**WHAT THE TASK ASKS:** Extract exactly and only the lines of the data below, starting at the line with "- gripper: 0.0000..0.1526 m" and stopping after the final line.

**COLLECTED DATA:**
--
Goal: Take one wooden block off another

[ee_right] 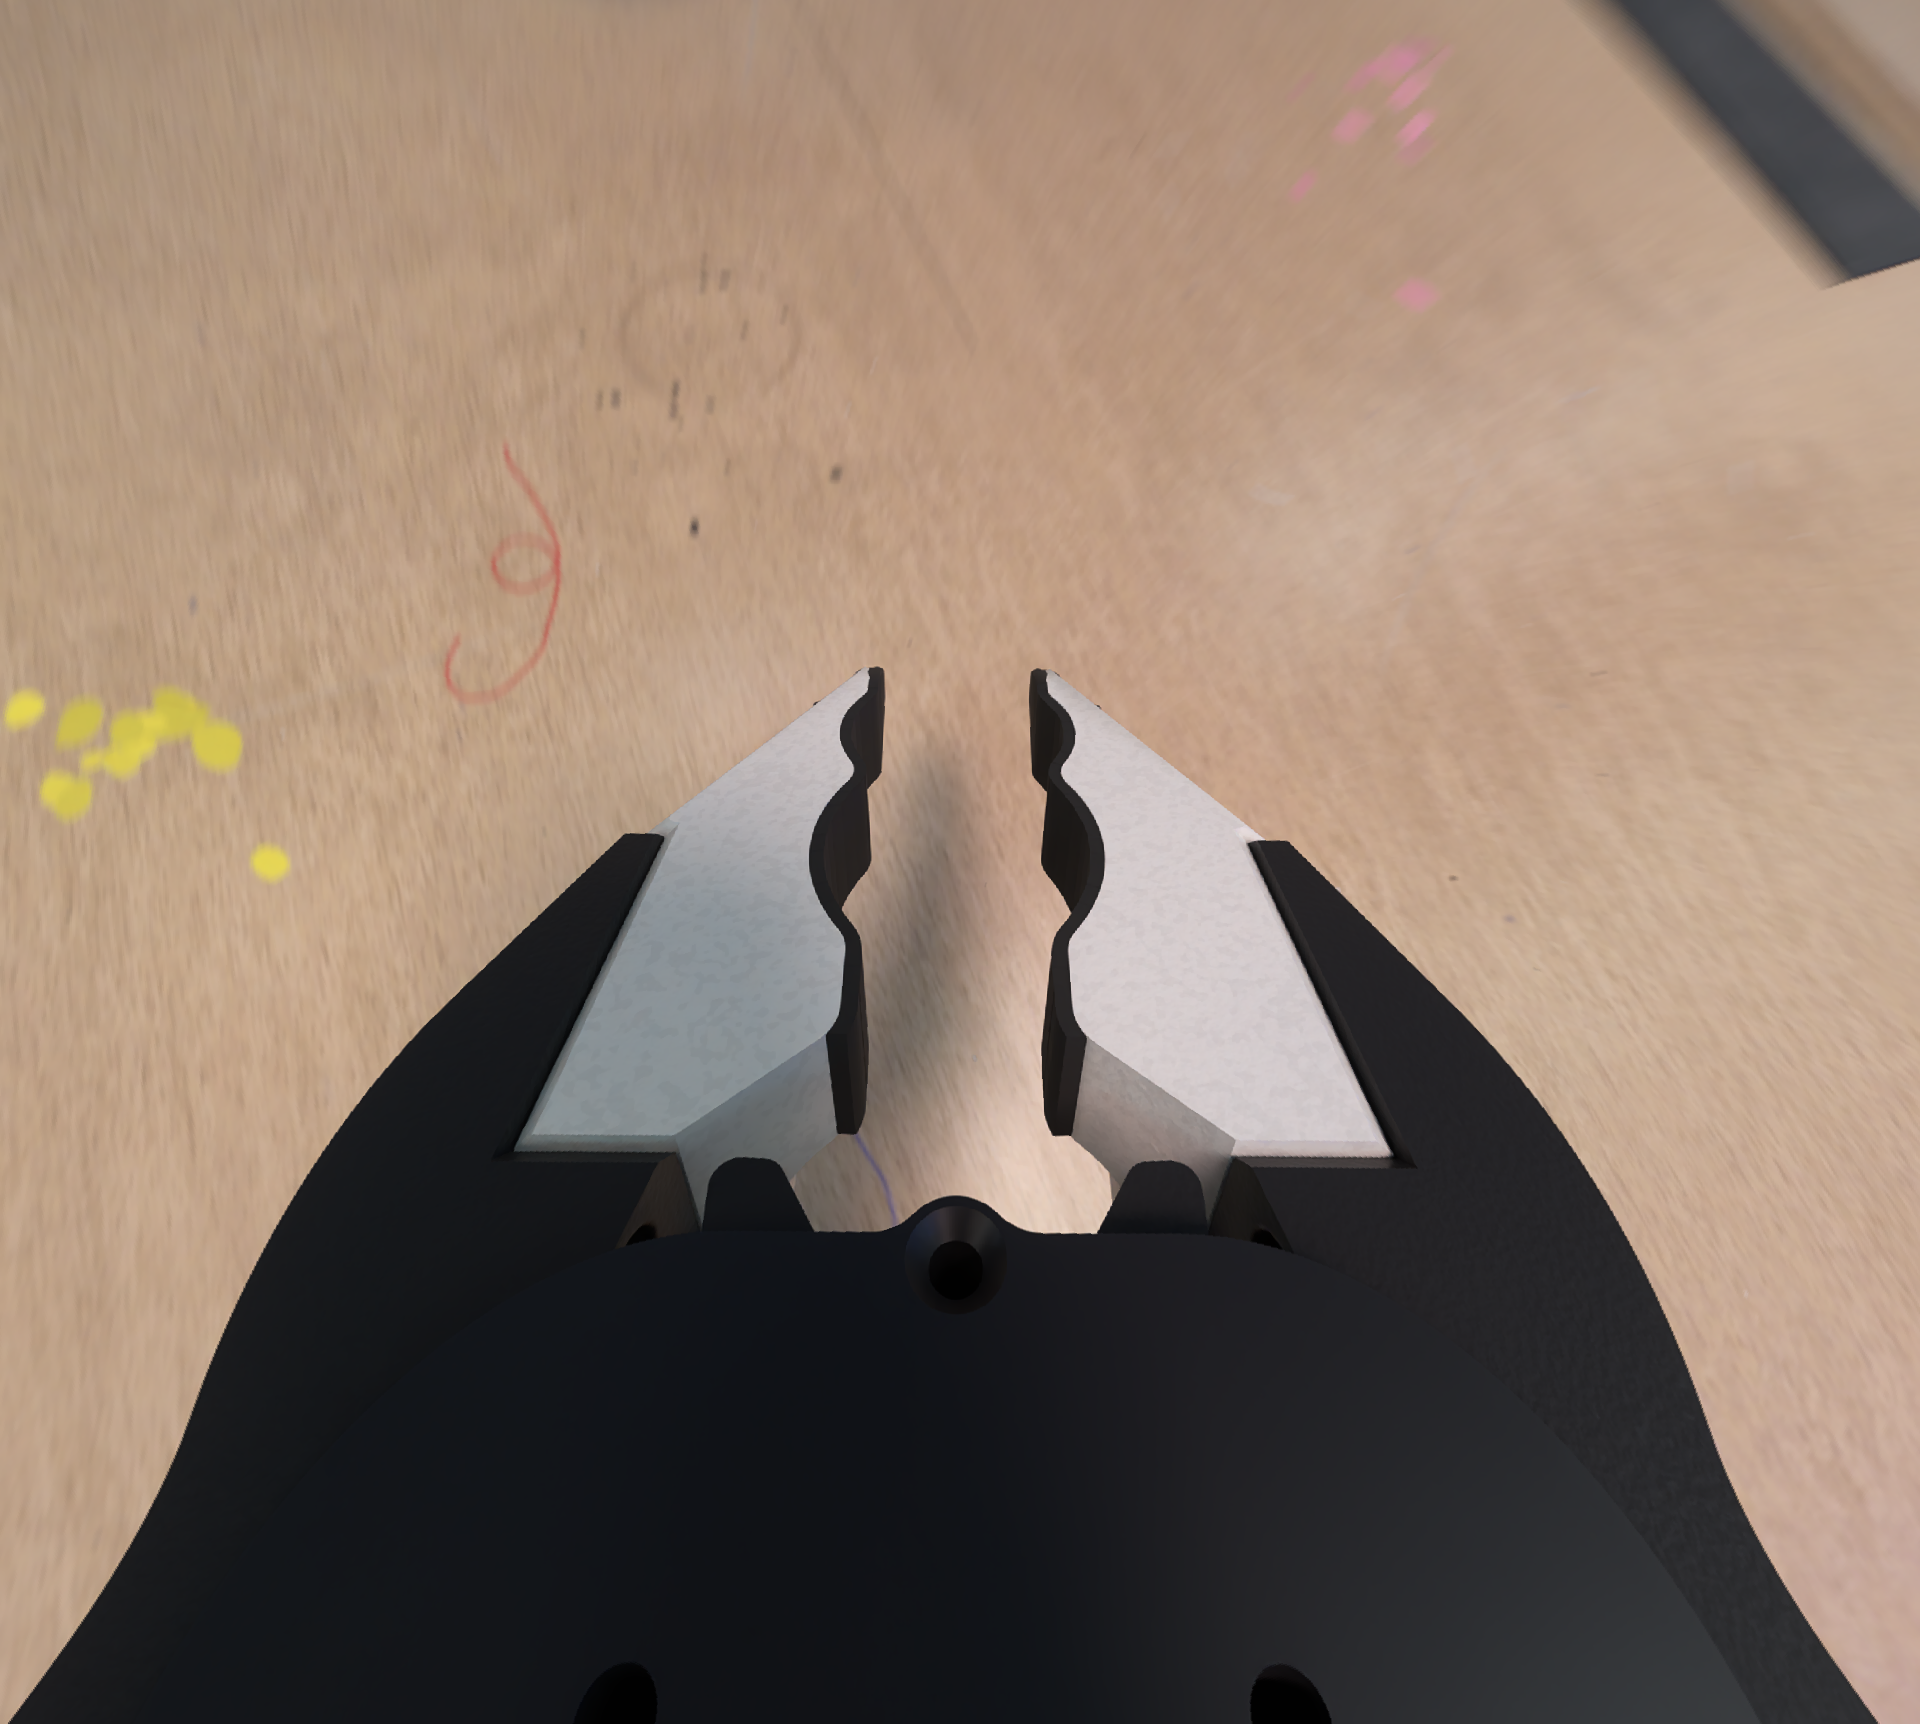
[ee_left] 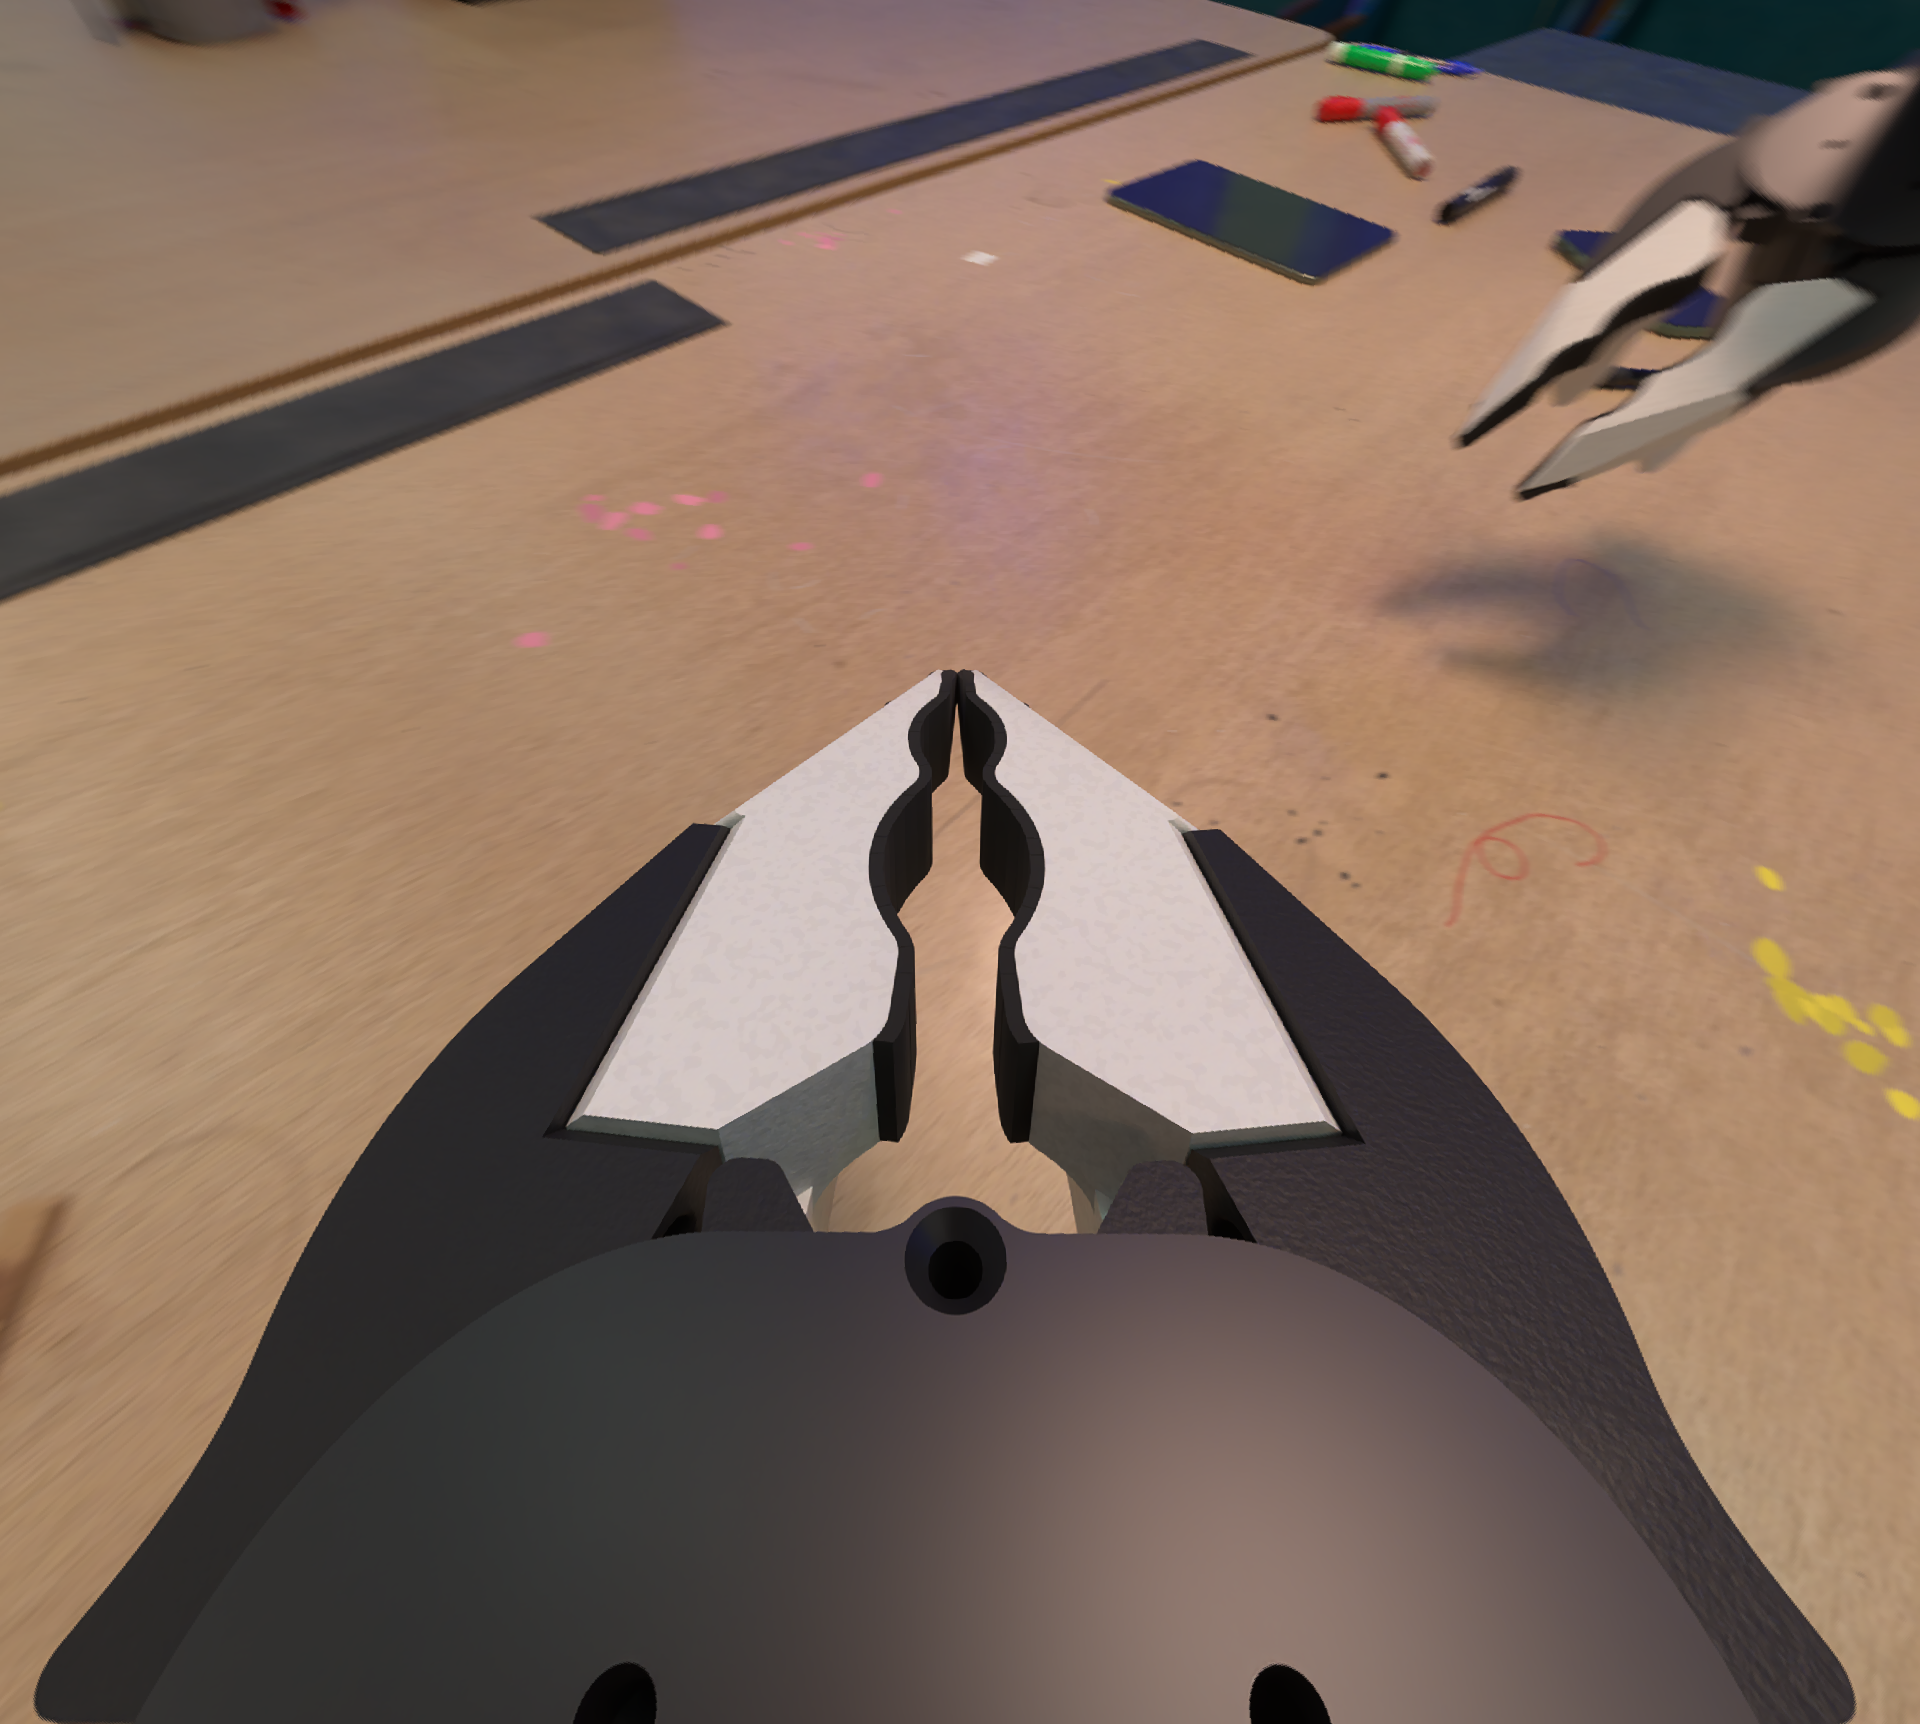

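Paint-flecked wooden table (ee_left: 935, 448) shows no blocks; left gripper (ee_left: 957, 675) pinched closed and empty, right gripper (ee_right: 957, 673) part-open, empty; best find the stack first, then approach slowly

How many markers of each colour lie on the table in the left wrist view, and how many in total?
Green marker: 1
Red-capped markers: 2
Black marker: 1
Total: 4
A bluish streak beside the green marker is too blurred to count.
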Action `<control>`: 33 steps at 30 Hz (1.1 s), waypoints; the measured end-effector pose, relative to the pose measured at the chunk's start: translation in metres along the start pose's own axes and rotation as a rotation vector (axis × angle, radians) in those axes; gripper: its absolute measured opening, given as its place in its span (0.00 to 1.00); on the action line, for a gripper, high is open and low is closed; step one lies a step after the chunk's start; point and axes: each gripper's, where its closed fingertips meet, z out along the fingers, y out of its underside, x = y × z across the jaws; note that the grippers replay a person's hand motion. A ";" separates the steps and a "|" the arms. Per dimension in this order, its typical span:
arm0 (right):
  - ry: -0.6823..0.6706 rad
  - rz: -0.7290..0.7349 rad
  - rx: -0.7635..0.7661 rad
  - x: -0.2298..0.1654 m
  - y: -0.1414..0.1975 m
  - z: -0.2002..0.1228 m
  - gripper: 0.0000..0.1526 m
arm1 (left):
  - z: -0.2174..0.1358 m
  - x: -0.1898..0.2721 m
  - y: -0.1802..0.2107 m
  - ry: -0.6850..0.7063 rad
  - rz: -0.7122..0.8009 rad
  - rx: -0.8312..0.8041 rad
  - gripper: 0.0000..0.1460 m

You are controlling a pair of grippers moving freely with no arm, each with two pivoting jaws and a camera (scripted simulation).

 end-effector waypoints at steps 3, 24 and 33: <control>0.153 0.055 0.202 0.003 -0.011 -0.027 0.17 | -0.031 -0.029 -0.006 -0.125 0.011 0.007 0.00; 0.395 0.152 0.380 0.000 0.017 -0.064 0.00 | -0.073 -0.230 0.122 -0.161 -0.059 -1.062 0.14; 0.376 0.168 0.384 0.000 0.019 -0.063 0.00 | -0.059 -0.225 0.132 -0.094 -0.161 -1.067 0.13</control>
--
**THE COMPLETED TASK:**
  - gripper: 0.0000..0.1526 m
arm1 (left):
  - z: -0.2174..0.1358 m
  - x: -0.1898..0.2721 m
  - y: -0.1802..0.2107 m
  - ry: -0.6850..0.7063 rad
  - rz: -0.7122..0.8009 rad
  - rx: -0.8312..0.8041 rad
  - gripper: 0.0000..0.1460 m

You are controlling a pair of grippers moving freely with no arm, each with two pivoting jaws and a camera (scripted simulation).

 end-effector waypoints at steps 3, 24 and 33: <control>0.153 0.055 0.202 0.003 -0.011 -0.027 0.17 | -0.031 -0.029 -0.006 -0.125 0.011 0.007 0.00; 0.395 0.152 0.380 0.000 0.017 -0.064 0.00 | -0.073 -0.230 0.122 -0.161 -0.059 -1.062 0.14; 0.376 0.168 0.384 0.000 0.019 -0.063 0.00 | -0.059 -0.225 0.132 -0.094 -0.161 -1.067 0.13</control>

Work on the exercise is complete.